TASK BRIEF: What lines in the material hold the string "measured"? Return every one of them.
-.-.-
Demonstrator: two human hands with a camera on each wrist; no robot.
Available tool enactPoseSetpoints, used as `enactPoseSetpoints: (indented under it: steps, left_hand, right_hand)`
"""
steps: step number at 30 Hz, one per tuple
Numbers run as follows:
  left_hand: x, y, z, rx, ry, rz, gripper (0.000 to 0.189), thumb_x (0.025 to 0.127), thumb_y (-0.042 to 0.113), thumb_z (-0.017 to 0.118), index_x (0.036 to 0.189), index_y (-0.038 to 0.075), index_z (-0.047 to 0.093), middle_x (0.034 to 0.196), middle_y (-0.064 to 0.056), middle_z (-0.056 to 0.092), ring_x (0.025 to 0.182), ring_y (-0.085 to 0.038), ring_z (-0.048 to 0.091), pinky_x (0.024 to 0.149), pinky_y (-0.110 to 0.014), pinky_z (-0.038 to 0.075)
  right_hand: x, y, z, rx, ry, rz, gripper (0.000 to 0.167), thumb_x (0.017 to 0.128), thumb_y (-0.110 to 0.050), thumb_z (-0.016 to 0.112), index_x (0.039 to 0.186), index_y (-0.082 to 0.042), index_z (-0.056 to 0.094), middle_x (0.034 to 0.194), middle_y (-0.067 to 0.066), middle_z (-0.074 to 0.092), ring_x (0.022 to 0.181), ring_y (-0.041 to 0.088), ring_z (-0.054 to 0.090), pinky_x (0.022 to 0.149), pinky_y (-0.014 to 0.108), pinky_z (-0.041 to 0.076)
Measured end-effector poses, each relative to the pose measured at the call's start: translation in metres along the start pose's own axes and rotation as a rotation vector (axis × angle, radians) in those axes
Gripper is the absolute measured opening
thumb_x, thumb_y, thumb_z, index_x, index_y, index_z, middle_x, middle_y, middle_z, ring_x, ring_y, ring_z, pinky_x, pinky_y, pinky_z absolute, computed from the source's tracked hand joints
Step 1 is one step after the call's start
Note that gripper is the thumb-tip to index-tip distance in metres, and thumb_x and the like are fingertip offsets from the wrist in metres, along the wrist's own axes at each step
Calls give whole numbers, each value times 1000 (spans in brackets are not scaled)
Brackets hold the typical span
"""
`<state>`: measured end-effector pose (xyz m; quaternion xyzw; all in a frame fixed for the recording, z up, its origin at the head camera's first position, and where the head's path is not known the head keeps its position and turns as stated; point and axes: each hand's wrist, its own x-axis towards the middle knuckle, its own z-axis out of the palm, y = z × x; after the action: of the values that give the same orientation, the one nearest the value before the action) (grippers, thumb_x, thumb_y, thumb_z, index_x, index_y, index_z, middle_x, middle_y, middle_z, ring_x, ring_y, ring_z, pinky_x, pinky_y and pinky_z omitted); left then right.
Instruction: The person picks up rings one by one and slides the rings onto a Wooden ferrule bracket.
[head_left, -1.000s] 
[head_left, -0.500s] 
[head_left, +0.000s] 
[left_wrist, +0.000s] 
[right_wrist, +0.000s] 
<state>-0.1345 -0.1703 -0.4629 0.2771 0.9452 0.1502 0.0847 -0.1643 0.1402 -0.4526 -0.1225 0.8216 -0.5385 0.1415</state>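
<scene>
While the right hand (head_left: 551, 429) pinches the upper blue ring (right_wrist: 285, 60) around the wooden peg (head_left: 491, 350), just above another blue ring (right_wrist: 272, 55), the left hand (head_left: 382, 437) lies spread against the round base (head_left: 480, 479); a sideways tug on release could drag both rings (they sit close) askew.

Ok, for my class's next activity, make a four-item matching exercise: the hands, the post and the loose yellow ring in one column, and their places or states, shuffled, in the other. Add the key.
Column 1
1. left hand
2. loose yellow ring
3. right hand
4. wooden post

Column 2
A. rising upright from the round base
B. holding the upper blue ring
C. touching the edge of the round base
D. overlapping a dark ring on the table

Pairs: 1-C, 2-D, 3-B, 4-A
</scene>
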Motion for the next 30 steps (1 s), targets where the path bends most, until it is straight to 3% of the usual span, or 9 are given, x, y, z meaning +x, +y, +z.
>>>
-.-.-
TASK OUTPUT:
Measured end-effector poses, each relative to the pose measured at the call's start: translation in metres along the start pose's own axes and rotation as a rotation vector (axis × angle, radians) in those axes
Gripper is the absolute measured opening
`<state>`: measured end-effector pose (xyz m; quaternion xyzw; all in a frame fixed for the recording, z up, its origin at the head camera's first position, and where the head's path is not known the head keeps its position and turns as stated; point and axes: each hand's wrist, its own x-axis towards the middle knuckle, its own z-axis out of the palm, y = z × x; after the action: of the values that give the same orientation, the one nearest the value before the action) (grippers, thumb_x, thumb_y, thumb_z, index_x, index_y, index_z, middle_x, middle_y, middle_z, ring_x, ring_y, ring_z, pinky_x, pinky_y and pinky_z omitted); left then right.

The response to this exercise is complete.